##### SOURCE DATA #####

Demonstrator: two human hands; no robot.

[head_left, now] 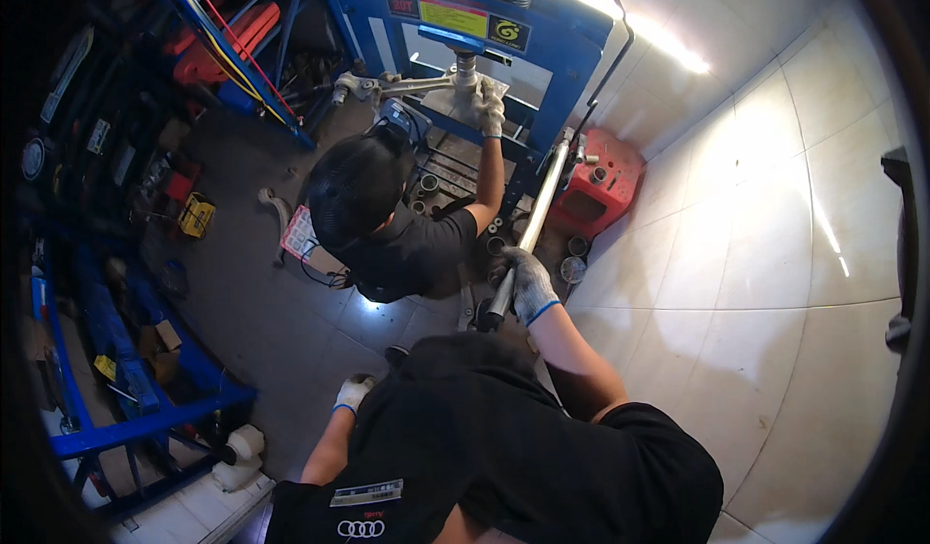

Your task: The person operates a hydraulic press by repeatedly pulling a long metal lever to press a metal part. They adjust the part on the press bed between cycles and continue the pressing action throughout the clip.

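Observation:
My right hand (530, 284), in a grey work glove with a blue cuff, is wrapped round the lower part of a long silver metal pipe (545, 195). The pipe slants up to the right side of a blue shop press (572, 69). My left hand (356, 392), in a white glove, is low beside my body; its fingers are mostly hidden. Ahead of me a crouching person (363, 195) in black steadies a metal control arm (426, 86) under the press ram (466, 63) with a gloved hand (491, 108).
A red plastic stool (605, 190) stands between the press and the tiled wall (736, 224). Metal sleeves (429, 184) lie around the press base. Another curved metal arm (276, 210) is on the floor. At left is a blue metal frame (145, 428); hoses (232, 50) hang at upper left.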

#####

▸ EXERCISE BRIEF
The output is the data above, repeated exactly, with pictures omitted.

▸ FINAL ANSWER
Demonstrator: two human hands; no robot.

[head_left, now] 

Your task: The person operates a hydraulic press by repeatedly pulling a long metal lever to press a metal part. They adjust the part on the press bed between cycles and continue the pressing action throughout the clip.

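Observation:
My right hand (530, 284), in a grey work glove with a blue cuff, is wrapped round the lower part of a long silver metal pipe (545, 195). The pipe slants up to the right side of a blue shop press (572, 69). My left hand (356, 392), in a white glove, is low beside my body; its fingers are mostly hidden. Ahead of me a crouching person (363, 195) in black steadies a metal control arm (426, 86) under the press ram (466, 63) with a gloved hand (491, 108).
A red plastic stool (605, 190) stands between the press and the tiled wall (736, 224). Metal sleeves (429, 184) lie around the press base. Another curved metal arm (276, 210) is on the floor. At left is a blue metal frame (145, 428); hoses (232, 50) hang at upper left.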

The reply is now complete.